PDA

View Full Version : How do I get rid of ants nests?



Big Shed
12th January 2009, 03:17 PM
We are getting more and more big ants nests, looks like bull ants.

What have people found that will get rid of these, some are a couple of meters in diam on the surface and in the house garden.

Ron Dunn
12th January 2009, 03:32 PM
I'm trying Defender Home Defence in a 4L spray pack. Can't say if I'm winning yet, but it seems to be working.

Woodwould
12th January 2009, 03:44 PM
ANFO. 100% guaranteed!

Big Shed
12th January 2009, 03:53 PM
ANFO. 100% guaranteed!

Perhaps a bit drastic? SWMBO would like to keep her garden in one piece:doh:

Woodwould
12th January 2009, 04:00 PM
Not even a little tin full? :C

echnidna
12th January 2009, 04:33 PM
sump oil down the hole fixes em

Pat
12th January 2009, 04:50 PM
Ok, I'll bite, what in the blue blazes is ANFO?

rotten_66
12th January 2009, 04:58 PM
ANFO = ammonium nitrate fuel oil, aka "Home made explosives"

Wongdai
12th January 2009, 05:02 PM
A ring of Johnson's Baby Powder around the ant's nest will make them move away. They wont walk across the stuff so they up house and move.

Vernonv
12th January 2009, 05:07 PM
A ring of Johnson's Baby Powder around the ant's nest will make them move away. They wont walk across the stuff so they up house and move.
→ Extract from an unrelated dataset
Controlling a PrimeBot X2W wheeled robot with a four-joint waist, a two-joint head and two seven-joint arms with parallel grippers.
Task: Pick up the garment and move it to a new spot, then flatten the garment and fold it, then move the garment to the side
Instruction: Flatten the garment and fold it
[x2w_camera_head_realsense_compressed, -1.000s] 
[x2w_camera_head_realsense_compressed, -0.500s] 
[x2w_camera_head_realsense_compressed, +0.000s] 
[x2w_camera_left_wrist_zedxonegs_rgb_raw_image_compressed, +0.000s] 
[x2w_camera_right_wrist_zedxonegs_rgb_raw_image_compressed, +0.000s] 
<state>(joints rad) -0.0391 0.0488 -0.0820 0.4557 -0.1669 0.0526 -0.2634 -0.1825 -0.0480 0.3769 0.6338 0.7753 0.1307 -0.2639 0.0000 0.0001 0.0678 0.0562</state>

But how do they move on if they can't get past the baby powder ring? :U

Lignin
12th January 2009, 05:27 PM
Clever Dick!!!!!!!!!:o:o:o

Lignin
12th January 2009, 05:29 PM
I'm assured that Borax and whatever their favourite food id, does for them, but it's never worked for me!!:((:((

Vernonv
12th January 2009, 05:33 PM
I'm assured that Borax and whatever their favourite food id, does for them, but it's never worked for me!!:((:((

We have used something similar (borax and honey) and have limited success with getting rid of small brown ants. They seem to disappear in the short term (ie a month or so), but eventually come back.

Wongdai
12th January 2009, 06:22 PM
But how do they move on if they can't get past the baby powder ring? :U

lol. Maybe thats where flying ants come from!

Woodwould
12th January 2009, 06:37 PM
Ok, I'll bite, what in the blue blazes is ANFO?

ANFO was very common back home. PM me if you need any instructions. :;

BazzaDLB
12th January 2009, 11:48 PM
We have used something similar (borax and honey) and have limited success with getting rid of small brown ants. They seem to disappear in the short term (ie a month or so), but eventually come back.

Hi Vernon,

Can you advise where you have been able to source Borax.

I've looked on the shelves at the local supermarket near both the washing powders and pesticides and also asked at Bunnies without luck.

Should I go to a produce agency?

Thanks in advance

Vernonv
13th January 2009, 08:30 AM
Hi Baz,
The last lot my wife got in the cleaning section of the local Woolies. It was probably a couple of years ago now.

damian
13th January 2009, 09:55 AM
Petrol, about 5 liters wipes out any nest.

Vernonv
13th January 2009, 10:30 AM
Petrol, about 5 liters wipes out any nest.

Damian,
I'm starting to think you may be a bit of a fire bug.:U:U

damian
13th January 2009, 10:42 AM
Nope, you don't light it, you just pour it down. The ones it doesn't touch will die from the fumes.

I know you were joking BTW...:)

Big Shed
13th January 2009, 10:44 AM
Petrol, about 5 liters wipes out any nest.

Is that before or after the match?

Pouring 5 litres of petrol on the garden on a 40deg toal fire ban day does not immediately appeal:o

Most of the solutions above poison/pollute the ground to a greater or lesser degree.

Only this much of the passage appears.